→ **WORK TASK**
Each line below from the one containing "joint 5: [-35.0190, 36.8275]" through the one containing "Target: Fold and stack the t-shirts" is to be given again exactly, and no line outside that span.

→ **EXERCISE INPUTS**
═══

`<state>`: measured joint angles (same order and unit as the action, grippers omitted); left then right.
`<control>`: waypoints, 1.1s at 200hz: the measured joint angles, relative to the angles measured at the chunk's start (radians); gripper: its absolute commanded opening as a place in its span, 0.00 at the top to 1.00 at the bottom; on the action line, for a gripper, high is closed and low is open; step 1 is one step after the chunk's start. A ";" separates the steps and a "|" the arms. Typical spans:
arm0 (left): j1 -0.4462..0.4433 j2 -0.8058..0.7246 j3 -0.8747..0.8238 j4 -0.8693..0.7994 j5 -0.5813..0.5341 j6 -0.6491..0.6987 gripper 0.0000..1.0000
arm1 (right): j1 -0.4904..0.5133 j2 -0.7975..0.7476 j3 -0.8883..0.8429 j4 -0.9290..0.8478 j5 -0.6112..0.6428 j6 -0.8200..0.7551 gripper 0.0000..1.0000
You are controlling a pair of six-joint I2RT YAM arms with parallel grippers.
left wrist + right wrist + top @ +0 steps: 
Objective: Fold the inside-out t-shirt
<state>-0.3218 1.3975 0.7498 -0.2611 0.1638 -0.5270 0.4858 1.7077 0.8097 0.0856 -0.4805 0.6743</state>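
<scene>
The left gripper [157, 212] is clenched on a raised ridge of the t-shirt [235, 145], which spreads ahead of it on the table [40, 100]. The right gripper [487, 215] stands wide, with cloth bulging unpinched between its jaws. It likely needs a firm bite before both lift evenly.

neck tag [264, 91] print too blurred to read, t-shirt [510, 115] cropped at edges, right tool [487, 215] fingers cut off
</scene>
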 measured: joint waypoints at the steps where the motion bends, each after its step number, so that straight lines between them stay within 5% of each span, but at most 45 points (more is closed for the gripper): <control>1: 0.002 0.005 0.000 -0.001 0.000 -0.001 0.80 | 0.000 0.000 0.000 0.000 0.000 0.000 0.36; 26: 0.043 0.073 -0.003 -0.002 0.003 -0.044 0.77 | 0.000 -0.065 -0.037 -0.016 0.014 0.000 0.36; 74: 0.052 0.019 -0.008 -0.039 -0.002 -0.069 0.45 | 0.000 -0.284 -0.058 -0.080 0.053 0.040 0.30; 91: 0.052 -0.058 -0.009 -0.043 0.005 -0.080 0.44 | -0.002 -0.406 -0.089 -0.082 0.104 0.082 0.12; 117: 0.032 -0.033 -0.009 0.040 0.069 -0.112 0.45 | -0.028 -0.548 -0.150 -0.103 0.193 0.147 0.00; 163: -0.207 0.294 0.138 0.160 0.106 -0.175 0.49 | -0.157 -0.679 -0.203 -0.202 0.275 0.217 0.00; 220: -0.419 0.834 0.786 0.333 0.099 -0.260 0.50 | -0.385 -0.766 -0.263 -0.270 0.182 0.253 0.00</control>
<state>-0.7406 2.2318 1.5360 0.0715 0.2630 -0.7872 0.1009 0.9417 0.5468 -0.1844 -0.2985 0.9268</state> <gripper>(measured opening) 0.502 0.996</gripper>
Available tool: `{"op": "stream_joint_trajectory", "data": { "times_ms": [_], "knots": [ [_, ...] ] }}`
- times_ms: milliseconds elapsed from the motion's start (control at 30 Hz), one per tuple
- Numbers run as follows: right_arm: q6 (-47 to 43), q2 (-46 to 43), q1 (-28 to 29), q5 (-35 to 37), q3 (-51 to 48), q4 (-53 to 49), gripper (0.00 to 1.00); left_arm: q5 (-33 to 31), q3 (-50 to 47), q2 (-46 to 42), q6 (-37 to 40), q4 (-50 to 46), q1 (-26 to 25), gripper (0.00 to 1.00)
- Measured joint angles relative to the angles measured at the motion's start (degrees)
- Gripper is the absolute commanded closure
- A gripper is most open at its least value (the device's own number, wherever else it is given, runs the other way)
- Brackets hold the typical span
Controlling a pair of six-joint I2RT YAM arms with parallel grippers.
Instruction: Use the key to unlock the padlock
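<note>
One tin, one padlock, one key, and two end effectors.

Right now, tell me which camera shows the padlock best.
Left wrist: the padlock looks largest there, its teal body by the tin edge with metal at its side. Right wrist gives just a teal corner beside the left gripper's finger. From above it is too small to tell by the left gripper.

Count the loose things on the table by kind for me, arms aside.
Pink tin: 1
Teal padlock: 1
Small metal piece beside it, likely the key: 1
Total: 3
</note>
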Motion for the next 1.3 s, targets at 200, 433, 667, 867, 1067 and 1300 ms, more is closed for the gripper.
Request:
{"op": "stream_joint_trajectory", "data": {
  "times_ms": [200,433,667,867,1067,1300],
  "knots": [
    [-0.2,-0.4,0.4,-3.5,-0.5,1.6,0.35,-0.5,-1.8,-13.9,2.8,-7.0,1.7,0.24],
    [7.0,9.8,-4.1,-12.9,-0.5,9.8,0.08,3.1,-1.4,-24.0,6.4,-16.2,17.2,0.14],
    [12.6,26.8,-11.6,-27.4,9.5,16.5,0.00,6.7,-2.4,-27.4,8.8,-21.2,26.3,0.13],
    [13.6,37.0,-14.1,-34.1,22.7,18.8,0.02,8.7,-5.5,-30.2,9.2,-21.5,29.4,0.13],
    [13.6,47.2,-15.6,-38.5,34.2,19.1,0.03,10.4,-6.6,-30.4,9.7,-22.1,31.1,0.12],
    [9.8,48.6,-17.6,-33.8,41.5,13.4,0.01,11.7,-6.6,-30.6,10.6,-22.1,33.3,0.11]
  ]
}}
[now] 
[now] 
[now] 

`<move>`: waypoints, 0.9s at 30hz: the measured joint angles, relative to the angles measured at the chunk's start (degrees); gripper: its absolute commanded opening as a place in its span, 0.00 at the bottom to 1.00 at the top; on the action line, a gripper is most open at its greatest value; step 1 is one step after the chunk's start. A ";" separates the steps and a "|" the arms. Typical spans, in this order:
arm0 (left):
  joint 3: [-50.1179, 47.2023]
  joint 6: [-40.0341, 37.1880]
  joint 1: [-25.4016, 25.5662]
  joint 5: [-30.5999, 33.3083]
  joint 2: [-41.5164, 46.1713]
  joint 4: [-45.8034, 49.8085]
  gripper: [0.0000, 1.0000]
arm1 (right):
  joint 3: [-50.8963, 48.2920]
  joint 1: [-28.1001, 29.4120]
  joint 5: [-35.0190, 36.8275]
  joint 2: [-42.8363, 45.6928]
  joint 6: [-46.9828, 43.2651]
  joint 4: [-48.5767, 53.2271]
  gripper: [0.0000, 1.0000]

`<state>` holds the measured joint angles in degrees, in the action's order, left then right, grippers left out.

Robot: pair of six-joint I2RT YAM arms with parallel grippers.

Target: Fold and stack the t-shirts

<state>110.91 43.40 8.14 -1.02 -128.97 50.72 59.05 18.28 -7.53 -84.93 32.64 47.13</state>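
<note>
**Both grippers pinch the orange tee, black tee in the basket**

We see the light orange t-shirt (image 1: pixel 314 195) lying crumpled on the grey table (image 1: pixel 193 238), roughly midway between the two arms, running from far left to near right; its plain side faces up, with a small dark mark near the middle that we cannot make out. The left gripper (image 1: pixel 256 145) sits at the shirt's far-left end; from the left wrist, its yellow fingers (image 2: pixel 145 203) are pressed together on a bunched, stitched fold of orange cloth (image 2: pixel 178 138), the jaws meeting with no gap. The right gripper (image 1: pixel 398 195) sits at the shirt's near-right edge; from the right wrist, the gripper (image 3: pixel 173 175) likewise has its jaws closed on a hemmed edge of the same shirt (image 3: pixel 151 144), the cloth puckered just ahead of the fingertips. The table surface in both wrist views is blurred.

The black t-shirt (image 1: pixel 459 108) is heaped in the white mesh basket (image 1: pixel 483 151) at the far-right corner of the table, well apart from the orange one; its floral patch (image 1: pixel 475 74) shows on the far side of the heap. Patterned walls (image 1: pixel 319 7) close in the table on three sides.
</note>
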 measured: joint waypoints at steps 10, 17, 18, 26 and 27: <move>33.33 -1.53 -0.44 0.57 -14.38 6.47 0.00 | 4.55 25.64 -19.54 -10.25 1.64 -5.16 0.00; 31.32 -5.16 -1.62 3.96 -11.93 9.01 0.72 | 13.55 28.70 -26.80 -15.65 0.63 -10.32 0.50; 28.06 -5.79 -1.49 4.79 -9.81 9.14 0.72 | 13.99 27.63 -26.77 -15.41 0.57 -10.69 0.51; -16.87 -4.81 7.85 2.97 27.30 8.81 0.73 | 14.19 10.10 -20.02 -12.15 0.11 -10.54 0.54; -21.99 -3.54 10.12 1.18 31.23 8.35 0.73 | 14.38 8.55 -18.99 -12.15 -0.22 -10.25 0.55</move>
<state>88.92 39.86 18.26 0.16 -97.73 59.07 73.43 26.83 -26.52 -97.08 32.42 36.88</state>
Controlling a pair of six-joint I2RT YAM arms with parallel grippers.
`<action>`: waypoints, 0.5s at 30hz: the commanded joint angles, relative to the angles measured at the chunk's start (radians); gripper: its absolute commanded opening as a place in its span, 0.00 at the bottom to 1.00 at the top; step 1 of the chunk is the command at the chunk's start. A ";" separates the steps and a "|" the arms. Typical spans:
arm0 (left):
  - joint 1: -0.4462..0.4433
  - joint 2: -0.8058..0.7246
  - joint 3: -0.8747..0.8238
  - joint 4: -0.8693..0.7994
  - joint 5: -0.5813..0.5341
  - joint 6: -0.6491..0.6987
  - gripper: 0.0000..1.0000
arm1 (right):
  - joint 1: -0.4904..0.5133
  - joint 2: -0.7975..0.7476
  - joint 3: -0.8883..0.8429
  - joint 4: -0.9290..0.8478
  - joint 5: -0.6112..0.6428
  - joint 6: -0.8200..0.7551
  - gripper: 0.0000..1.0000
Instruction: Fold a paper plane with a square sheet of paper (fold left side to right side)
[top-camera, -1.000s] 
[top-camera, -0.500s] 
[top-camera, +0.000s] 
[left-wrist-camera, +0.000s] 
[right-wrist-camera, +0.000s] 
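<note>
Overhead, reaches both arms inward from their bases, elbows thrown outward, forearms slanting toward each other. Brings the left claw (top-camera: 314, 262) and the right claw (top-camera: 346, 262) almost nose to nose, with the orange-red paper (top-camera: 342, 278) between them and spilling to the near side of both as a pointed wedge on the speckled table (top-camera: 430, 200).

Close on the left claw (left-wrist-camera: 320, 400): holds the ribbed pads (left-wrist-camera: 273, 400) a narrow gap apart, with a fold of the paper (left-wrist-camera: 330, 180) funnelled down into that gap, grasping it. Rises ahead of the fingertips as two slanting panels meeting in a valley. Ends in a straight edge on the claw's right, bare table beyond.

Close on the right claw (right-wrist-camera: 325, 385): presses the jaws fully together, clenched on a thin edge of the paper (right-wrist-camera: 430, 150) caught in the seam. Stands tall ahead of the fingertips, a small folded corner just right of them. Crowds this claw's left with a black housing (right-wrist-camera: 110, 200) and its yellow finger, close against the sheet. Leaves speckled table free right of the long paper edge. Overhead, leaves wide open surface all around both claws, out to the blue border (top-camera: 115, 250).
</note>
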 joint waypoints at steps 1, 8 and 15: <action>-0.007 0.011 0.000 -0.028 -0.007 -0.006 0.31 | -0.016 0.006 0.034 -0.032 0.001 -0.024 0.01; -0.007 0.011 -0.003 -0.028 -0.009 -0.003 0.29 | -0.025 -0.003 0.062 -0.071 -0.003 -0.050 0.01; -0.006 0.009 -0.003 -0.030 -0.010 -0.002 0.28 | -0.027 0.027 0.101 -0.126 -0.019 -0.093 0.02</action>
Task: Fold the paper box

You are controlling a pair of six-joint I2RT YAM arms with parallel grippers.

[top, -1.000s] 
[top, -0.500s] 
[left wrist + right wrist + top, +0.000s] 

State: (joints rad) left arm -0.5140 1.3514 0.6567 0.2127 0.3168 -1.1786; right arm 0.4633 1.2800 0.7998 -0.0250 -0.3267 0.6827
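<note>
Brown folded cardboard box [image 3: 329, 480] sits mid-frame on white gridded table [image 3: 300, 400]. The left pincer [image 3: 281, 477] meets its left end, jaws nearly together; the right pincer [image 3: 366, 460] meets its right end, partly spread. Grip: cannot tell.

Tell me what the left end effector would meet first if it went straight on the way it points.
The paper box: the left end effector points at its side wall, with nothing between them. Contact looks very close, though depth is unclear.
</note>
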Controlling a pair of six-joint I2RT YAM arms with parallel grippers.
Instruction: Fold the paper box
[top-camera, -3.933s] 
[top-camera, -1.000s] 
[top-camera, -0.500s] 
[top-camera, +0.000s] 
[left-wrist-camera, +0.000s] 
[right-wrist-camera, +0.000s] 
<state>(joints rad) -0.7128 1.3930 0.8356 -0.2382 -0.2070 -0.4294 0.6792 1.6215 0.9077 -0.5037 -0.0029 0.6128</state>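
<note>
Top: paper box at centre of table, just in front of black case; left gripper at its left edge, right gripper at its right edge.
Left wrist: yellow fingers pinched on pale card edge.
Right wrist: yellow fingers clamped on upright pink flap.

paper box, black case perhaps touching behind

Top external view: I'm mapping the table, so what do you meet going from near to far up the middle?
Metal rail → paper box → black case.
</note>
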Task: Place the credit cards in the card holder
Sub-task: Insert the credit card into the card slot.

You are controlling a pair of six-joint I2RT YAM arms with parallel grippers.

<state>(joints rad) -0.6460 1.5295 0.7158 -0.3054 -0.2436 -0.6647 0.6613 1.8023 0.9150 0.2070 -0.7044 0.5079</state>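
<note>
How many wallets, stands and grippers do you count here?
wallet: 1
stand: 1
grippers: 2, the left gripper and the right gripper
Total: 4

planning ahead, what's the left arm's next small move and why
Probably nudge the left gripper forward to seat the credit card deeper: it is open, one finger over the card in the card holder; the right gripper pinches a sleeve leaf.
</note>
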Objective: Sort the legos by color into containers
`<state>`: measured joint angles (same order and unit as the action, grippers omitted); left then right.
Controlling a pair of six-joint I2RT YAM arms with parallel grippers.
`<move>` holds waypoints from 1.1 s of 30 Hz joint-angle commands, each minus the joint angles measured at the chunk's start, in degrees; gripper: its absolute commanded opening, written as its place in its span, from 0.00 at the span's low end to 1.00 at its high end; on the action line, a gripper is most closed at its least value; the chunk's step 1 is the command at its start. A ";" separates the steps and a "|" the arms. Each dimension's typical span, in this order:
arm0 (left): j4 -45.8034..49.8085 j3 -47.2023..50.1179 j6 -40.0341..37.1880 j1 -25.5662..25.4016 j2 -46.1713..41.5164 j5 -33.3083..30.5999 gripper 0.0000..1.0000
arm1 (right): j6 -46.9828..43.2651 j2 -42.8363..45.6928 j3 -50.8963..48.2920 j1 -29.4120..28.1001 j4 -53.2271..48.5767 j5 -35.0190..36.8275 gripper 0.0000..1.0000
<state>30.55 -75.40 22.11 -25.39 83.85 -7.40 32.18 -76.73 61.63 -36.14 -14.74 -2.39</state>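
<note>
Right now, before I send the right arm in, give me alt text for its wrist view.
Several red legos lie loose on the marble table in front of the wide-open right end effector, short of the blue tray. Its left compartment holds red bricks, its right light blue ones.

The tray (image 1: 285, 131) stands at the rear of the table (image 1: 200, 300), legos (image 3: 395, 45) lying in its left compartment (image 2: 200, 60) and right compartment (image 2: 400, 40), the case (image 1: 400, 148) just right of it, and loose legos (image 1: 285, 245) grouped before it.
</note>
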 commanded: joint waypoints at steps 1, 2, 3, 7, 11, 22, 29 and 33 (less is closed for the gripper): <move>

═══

→ **TASK RESPONSE**
  joint 5: [-35.0190, 36.8275]
  joint 2: [-42.8363, 45.6928]
  joint 6: [-46.9828, 43.2651]
  joint 4: [-48.5767, 53.2271]
  gripper: [0.0000, 1.0000]

`<state>` holds the measured joint angles in degrees, in the action's order, left then right, grippers left out.

Robot: pair of six-joint I2RT YAM arms with parallel grippers.

Target: Fold and stack the t-shirts

There is no more to the output, and the exercise is done.